Solo pochi giorni fa, a Barcellona, ho vissuto una delle esperienze più intense e significative della mia vita. A 31 anni, ho avuto l’opportunità di partecipare come assistente a diversi eventi pubblici del Papa durante questa settimana così speciale, e tutto è accaduto con un’intensità che sto ancora cercando di assimilare.

Uno dei momenti più forti è stata la veglia nello stadio Lluís Companys. L’atmosfera era difficile da descrivere: migliaia di persone riunite, un’energia condivisa, una sensazione costante che qualcosa di importante stesse accadendo. Non ero lì come semplice spettatore, ma come parte di tutto, vivendo ogni istante dall’interno.

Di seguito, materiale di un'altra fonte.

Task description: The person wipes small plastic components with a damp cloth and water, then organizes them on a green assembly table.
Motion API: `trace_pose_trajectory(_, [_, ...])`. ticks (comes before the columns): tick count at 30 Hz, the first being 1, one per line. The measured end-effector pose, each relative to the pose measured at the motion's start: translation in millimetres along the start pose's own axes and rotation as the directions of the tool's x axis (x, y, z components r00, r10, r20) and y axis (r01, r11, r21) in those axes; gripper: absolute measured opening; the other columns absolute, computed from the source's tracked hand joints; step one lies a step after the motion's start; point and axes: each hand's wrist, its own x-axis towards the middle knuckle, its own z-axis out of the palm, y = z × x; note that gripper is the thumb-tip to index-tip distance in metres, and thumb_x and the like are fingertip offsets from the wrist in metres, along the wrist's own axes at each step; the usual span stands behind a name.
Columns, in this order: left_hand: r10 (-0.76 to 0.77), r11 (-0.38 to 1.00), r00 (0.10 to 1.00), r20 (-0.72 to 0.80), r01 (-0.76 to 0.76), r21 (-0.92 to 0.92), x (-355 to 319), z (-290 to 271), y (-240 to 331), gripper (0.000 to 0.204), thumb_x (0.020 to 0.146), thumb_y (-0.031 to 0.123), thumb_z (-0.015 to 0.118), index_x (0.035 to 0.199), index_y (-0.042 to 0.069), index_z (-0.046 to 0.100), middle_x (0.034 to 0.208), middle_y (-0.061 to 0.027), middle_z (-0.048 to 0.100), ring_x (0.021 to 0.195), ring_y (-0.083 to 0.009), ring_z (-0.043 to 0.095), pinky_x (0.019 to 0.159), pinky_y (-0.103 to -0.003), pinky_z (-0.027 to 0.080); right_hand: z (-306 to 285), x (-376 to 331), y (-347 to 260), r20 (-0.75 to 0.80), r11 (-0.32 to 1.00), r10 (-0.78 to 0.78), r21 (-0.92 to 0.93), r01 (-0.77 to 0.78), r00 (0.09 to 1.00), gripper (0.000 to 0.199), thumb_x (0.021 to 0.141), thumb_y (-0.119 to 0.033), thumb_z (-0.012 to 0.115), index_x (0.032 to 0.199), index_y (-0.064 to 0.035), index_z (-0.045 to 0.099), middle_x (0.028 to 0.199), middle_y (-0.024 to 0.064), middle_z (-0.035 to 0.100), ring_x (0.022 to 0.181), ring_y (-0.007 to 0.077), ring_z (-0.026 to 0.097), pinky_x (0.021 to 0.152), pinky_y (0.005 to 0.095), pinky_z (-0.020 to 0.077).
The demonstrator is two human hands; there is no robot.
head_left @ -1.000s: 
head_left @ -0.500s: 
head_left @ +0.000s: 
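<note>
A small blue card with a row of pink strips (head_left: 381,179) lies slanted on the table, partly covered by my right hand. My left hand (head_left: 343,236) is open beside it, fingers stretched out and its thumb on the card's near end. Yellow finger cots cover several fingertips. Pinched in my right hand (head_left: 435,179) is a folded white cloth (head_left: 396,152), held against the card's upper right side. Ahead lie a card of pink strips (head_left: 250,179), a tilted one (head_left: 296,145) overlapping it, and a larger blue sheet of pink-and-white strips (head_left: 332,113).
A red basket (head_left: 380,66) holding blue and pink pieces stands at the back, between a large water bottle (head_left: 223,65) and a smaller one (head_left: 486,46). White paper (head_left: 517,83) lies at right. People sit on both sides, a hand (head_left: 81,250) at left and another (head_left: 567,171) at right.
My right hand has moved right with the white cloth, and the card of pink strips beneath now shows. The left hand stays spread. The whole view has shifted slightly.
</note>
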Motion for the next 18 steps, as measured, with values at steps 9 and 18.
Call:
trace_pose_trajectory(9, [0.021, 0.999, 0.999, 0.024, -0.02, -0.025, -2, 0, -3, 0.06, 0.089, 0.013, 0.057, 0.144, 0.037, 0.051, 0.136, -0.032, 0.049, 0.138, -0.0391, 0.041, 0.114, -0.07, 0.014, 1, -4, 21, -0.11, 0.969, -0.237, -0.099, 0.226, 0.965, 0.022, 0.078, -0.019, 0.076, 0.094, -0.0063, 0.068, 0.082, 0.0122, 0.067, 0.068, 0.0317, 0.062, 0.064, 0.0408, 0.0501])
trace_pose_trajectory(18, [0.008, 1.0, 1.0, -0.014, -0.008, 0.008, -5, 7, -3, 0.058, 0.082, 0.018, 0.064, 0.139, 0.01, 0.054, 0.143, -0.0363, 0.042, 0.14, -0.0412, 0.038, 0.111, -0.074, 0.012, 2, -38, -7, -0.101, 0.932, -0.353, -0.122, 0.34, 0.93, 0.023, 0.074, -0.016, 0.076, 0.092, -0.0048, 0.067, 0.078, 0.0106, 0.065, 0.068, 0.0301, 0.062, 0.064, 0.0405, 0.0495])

Ho avuto anche l’opportunità di vedere il Papa passare sul papamobile in diverse occasioni. Ogni momento è stato diverso, ma sempre profondamente emozionante. Tra la folla sono nati incontri inaspettati che hanno reso l’esperienza ancora più significativa. In particolare, ho incontrato più volte un gruppo di suore appartenenti a una congregazione religiosa, con le quali ho condiviso conversazioni serene, momenti di gioia e una stessa esperienza vissuta nella fede e nel senso di comunità.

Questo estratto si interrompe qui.